Y alzando con dificultad las apagadas pupilas a la bóveda, profirió tales blasfemias, que habrían hecho erizar el cabello a cualquiera que no fuese Pietraccio.
-Y, sin embargo -prosiguió luego trocando la desesperación furiosa por otra más dolorosa todavía, -sin embargo, ¡también yo había esperado ser perdonada... cuando cantaba con las demás monjas!... ¡Ah, maldita la hora en que pisé aquellos umbrales!... Pero, ¿a qué lamentarme?... Yo pertenecía ya al diablo antes de nacer... traté de huir de él... y he aquí en qué ha parado mi esfuerzo...
Alzó los ojos al cielo con una expresión que no es posible describir, y, apretados los dientes, crispadas las manos, horriblemente contraídos todos los músculos de la cara, rugió:
-¿Estás contento?...
Luego, volviendo la mirada a su hijo, exclamó:
-Pero si puedes salir de aquí... si eres hombre... el que ha causado tu ruina y la mía arderá conmigo en el infierno eternamente... si es verdad lo que dicen los sacerdotes... Aquella noche, en Roma, ¿te acuerdas?, yo te puse al lado de Torsanguigna para que mataras a aquel caballero... ¡loco! gritaste antes de dar el golpe... y te prendieron... y te mutilaron como estás ahora... Era César Borgia... Cuando era estudiante en Pisa, yo estaba en el convento; se enamoró de mí y me volví loca por él... ¿Sabía, acaso, quién era? Una noche vino a mí... Yo tenía una hijita de siete años... se despertó... dormía en un cuartito inmediato... lo vio escalando la ventana... y se puso a gritar... ¡ay si se hubiera descubierto su aventura! ¡era obispo de Pamplona hacía muy poco tiempo!... le puso las almohadas sobre la cabeza y encima de ellas... con las rodillas... ¡Monstruo!... Yo me desmayé... ¡Júrame por el infierno... por mi muerte... que lo matarás... haz siquiera una seña con la cabeza de que lo juras!...

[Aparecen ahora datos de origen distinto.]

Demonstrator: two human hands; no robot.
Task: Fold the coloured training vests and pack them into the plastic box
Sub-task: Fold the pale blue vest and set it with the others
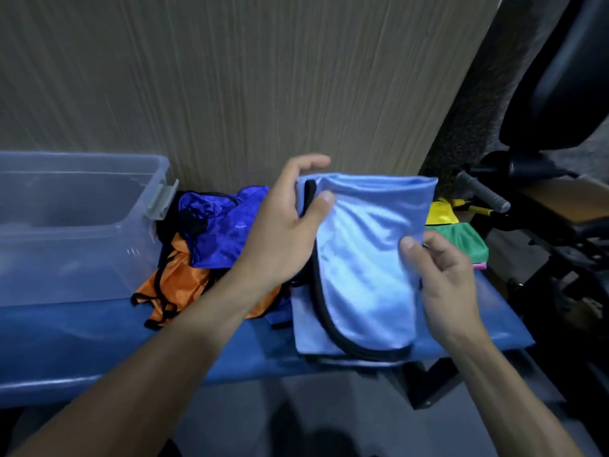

El asesino, con las pupilas horriblemente dilatadas, fijas en el semblante de su madre, sacudió la cabeza dando a entender que juraba, y ella, quitándose un medallón que pendiente de una cadena de oro llevaba al cuello, debajo de la camisa, añadió:
-Y cuando le hayas partido el corazón, dile: «Mira esta cadena»... y pónsela delante de los ojos... «te la devuelve mi madre.» Aún no he acabado... me queda un momento todavía... Cuando volví en mí, estaba acostada en el lecho y... ¡ay, no puedo decirlo!... al lado, mi pobre Inés... ¡Ah, cómo era bella... y ahora estás en el Cielo!... y yo, yo, ¿por qué he de ir al infierno?...
Esta última frase acabó en un aullido que hizo retemblar la bóveda. Estaba muerta...
Pietraccio no se conmovió apenas. Con mirada estúpida, siguió los movimientos convulsivos de su madre agonizante, y luego que la vio muerta, se acurrucó en el rincón más apartado, como una fiera enjaulada que, viendo el cadáver de un individuo de su especie, experimenta instintiva repulsión y huye de él.